Qu’est-ce qu’un champ solaire ?
Un champ solaire photovoltaïque est une centrale composée de milliers, voire de millions de panneaux installés au sol, reliés entre eux pour former un réseau de production d’électricité. Ces installations peuvent couvrir plusieurs dizaines d’hectares.
La puissance d’un champ varie considérablement :
- Petits projets : 500 kWc à 1 MWc (quelques milliers de m²).
- Moyennes centrales : 5 à 10 MWc (10 à 20 hectares).
- Grands projets : 30 à 100 MWc, pouvant couvrir plus de 100 hectares.
En 2023, la plus grande centrale photovoltaïque de France, située à Cestas (Gironde), affiche une puissance de 300 MWc et s’étend sur 260 hectares.
La part des champs solaires dans la production
Environ 55 % de la puissance photovoltaïque française provient des centrales au sol, le reste étant installé en toitures (bâtiments résidentiels, tertiaires, agricoles, industriels).
La production solaire représentait environ 21 % de l’électricité renouvelable en 2024, soit 36 TWh, équivalent à la consommation annuelle de 8 millions de foyers. La tendance est à la hausse, avec une croissance moyenne de +3 GW par an depuis 2020.
Les atouts des champs solaires
Les centrales photovoltaïques au sol offrent plusieurs avantages :
- Économies d’échelle : plus la centrale est grande, plus le coût de production du kWh est compétitif.
- Production significative : une centrale de 50 MWc peut alimenter environ 30 000 habitants en électricité.
- Rapidité de déploiement : un projet peut être construit en 12 à 24 mois, beaucoup plus vite qu’une centrale nucléaire ou qu’un parc éolien offshore.
- Contribution climatique : chaque TWh solaire évite environ 100 000 tonnes de CO₂, en substituant des moyens fossiles.
Les limites et controverses
Malgré leurs atouts, les champs solaires soulèvent des questions :
- Occupation des sols : une centrale de 100 MWc occupe en moyenne 150 hectares.

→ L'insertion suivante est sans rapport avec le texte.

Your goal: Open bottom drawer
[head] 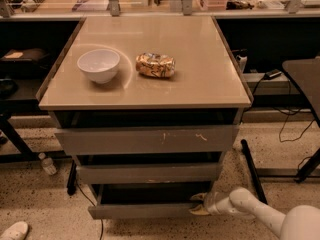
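Observation:
The bottom drawer (pixel 145 211) is the slimmest of three grey drawers under the beige table top. It stands pulled out toward me, with its dark inside showing behind the flat front. My gripper (pixel 201 204) is low at the drawer front's right end, with the white arm (pixel 260 216) reaching in from the lower right. Its pale fingertips (pixel 198 211) sit at the drawer's right corner. Above it are the mid-width drawer front (pixel 148 173) and the widest drawer front (pixel 147 140) with pale scratch marks.
A white bowl (pixel 98 65) and a crumpled snack bag (pixel 155 65) sit on the table top (pixel 200 84). A plastic bottle (pixel 47 164) lies on the floor at left. A black table leg (pixel 253 171) stands at right, cables beyond it.

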Available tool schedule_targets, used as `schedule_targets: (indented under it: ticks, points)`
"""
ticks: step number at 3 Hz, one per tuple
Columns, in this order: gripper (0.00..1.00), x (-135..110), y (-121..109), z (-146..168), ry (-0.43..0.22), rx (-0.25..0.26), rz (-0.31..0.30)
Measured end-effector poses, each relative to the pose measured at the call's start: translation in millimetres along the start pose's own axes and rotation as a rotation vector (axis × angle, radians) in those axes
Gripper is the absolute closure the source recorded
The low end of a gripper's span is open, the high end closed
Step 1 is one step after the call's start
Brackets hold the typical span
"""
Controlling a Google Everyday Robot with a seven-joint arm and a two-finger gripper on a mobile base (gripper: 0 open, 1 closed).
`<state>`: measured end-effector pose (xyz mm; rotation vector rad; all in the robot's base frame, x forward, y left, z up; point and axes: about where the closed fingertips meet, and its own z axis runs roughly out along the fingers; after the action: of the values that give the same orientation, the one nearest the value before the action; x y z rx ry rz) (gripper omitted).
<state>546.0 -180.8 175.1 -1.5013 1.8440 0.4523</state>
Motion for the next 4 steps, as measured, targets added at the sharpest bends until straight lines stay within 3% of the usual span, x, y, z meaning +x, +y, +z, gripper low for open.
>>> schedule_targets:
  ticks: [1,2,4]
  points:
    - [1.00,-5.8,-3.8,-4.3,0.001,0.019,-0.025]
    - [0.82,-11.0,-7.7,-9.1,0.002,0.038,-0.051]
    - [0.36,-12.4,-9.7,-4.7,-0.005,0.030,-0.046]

Cela alimente des débats sur l’artificialisation des terres agricoles.
- Intégration paysagère : certaines zones rurales rejettent l’installation de grands parcs solaires pour des raisons esthétiques.
- Biodiversité : mal conçus, ces projets peuvent perturber des écosystèmes locaux. Toutefois, certains champs solaires intègrent des mesures de protection de la faune (pâturage ovin sous les panneaux, préservation de corridors écologiques).
- Variabilité de la production : un champ solaire ne produit pas la nuit et moins par temps couvert, nécessitant une gestion intelligente du réseau et parfois un couplage avec le stockage.
L’intégration au mix énergétique français
Les champs solaires s’intègrent dans une stratégie plus globale :
- Objectif gouvernemental : 50 GW d’ici 2030, dont au moins 50 % au sol.
- Complémentarité avec l’éolien : le solaire produit surtout en été et en journée, alors que l’éolien est plus fort en hiver.
- Nécessité de stockage : batteries ou hydrogène pour lisser la production.
En 2025, EDF Renouvelables, Engie et TotalEnergies sont les principaux développeurs de grands champs solaires en France, cumulant plusieurs GW de projets en cours.
Exemples emblématiques en France
- Cestas (Gironde) : 300 MWc, plus grande centrale française.
- Toul-Rosières (Meurthe-et-Moselle) : 115 MWc, implantée sur une ancienne base aérienne.
- Marville (Meuse) : 152 MWc, également sur un site militaire désaffecté.
- Lacq (Pyrénées-Atlantiques) : 75 MWc, implantée sur une ancienne friche industrielle.
Ces exemples montrent comment les champs solaires peuvent valoriser des terrains autrement inutilisés.
Perspectives à horizon 2030
D’ici 2030, la France devra quasiment doubler ses capacités solaires pour atteindre ses objectifs européens de neutralité carbone. Les champs solaires joueront un rôle moteur, mais leur développement dépendra :
- De l’acceptabilité sociale.
- De l’accélération des procédures administratives (aujourd’hui, un projet met en moyenne 5 à 7 ans entre la conception et la mise en service, dont 4 à 5 ans pour l’instruction).
- De l’intégration des technologies de stockage.
L’Union européenne encourage ce développement, avec un objectif de 600 GW solaires installés en Europe en 2030, contre environ 260 GW en 2023.
Les champs solaires incarnent l’avenir du photovoltaïque en France. Rapides à déployer, compétitifs et massifs, ils constituent un pilier de la stratégie énergétique nationale. S’ils soulèvent des enjeux d’occupation du sol et d’intégration, leur rôle dans la décarbonation et la sécurisation de l’approvisionnement est incontournable. D’ici 2030, leur montée en puissance déterminera en grande partie la réussite de la transition énergétique française.